## STORED DATA

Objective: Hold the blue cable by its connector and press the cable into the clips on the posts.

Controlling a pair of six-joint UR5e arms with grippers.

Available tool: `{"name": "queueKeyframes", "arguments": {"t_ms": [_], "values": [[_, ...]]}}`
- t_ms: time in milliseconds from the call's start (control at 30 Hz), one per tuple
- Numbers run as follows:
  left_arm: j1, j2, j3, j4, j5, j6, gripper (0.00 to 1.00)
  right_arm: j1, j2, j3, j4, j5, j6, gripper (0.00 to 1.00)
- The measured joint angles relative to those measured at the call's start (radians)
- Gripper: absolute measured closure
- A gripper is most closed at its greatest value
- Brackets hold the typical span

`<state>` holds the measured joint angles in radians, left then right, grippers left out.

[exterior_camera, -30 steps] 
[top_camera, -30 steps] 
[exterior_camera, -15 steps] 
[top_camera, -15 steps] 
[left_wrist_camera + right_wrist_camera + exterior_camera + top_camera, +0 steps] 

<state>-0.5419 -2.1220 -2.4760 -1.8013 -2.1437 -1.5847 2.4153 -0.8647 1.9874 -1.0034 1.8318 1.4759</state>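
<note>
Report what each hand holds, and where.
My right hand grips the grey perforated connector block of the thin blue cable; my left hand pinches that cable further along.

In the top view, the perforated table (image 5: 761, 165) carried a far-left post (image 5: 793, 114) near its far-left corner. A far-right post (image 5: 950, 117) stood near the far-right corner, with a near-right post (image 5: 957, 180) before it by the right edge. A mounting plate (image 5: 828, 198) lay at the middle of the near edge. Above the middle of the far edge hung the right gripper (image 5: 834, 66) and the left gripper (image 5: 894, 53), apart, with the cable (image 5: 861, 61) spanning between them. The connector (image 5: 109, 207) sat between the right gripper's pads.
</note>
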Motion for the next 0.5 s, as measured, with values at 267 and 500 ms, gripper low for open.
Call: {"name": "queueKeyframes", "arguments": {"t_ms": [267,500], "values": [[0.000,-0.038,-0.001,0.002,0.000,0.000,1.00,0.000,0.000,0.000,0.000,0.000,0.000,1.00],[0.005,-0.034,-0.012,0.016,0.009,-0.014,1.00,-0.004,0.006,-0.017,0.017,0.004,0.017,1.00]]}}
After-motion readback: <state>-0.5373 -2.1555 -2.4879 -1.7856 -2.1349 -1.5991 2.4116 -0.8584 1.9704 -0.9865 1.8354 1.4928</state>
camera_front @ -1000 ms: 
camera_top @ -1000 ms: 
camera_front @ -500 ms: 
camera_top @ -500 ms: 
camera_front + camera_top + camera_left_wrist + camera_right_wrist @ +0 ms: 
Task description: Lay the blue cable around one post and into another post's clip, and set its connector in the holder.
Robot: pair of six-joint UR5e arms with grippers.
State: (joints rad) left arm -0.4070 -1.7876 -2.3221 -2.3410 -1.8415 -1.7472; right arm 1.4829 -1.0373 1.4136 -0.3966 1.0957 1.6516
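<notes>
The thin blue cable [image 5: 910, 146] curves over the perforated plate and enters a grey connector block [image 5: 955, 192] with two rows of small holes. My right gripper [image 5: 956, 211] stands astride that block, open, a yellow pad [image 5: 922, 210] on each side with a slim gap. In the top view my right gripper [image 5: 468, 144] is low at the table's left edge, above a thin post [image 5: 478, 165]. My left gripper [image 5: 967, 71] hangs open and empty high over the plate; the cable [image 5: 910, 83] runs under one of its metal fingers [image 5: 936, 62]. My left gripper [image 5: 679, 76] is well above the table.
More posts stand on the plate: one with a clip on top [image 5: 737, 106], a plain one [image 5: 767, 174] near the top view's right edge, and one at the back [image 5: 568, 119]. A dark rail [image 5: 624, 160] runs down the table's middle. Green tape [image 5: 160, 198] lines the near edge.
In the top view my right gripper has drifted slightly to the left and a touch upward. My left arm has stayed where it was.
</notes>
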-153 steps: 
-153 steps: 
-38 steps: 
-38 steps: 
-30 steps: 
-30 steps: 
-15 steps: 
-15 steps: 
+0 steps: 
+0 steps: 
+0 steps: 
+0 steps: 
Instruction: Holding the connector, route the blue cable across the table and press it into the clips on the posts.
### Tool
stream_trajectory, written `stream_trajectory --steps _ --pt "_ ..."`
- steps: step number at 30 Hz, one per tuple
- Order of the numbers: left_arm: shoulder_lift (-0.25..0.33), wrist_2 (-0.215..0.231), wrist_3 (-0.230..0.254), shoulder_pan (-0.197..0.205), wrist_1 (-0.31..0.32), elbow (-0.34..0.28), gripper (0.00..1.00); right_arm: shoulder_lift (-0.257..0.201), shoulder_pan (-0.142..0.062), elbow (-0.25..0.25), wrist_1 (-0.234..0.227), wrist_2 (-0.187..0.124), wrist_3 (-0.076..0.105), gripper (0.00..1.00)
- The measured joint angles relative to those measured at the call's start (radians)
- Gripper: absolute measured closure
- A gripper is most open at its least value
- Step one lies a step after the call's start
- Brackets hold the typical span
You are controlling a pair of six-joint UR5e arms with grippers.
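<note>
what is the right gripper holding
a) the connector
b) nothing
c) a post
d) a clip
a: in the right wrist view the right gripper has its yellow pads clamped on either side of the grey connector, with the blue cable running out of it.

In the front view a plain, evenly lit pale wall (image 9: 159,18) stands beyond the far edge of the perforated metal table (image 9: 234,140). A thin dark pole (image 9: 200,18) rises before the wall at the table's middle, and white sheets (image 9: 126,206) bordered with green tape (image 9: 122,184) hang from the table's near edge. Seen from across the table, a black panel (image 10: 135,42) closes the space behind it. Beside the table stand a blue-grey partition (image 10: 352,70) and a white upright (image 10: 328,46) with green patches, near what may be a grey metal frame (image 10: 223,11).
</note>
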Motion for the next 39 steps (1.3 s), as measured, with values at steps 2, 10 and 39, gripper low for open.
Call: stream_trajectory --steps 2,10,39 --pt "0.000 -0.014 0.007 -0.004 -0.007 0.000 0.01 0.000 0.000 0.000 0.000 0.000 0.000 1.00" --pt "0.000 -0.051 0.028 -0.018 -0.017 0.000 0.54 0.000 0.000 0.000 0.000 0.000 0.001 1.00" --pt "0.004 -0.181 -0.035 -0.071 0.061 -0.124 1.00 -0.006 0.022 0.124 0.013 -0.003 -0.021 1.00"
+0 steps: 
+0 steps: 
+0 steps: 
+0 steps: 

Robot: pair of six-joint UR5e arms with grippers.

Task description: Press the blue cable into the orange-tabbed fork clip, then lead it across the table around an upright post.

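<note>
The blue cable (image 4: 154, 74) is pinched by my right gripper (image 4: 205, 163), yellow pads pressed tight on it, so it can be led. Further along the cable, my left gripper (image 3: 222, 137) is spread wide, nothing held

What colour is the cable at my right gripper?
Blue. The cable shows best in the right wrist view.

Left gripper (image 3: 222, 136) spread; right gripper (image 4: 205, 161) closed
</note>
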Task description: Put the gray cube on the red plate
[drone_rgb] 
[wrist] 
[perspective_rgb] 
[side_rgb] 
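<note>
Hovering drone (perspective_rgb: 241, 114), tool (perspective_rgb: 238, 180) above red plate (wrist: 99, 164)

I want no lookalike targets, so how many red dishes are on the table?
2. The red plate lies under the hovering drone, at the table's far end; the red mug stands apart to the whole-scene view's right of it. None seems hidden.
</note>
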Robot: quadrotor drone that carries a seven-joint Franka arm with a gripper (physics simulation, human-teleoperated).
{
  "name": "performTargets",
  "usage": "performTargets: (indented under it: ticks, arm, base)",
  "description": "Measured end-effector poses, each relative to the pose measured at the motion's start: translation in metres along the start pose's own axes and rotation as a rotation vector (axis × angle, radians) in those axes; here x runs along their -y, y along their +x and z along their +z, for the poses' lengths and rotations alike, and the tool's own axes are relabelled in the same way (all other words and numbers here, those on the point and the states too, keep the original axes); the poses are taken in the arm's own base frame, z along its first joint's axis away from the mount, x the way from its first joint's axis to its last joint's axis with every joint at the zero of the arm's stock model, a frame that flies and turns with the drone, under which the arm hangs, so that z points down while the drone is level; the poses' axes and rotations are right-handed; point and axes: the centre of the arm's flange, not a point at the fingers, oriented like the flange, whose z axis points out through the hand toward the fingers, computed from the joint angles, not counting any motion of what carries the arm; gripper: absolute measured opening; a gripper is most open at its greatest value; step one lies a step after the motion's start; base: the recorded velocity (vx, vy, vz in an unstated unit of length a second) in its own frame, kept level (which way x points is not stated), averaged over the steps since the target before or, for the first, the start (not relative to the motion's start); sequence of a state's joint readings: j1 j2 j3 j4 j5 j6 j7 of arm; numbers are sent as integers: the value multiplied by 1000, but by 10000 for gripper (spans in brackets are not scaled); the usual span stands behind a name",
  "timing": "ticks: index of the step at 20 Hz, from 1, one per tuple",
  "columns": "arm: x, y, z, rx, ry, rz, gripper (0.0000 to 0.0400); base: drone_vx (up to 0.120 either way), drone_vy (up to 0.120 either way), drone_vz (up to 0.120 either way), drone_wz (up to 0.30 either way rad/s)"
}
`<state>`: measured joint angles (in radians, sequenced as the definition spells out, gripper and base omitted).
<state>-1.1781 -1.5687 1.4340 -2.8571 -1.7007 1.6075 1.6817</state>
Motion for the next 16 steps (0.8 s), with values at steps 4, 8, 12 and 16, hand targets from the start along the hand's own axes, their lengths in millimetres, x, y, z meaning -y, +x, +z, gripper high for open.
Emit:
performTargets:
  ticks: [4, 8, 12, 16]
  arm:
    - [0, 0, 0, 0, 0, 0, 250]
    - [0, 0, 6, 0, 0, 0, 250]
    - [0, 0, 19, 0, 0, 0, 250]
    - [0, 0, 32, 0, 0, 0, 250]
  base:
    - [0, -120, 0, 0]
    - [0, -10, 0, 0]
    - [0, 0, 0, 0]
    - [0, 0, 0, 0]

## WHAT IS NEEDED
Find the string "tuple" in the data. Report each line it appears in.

## ANSWER TO THIS PROBLEM
- t_ms: time in milliseconds from the call's start (control at 30 Hz), one per tuple
- steps: step number at 30 Hz, one per tuple
  "timing": "ticks: index of the step at 20 Hz, from 1, one per tuple",

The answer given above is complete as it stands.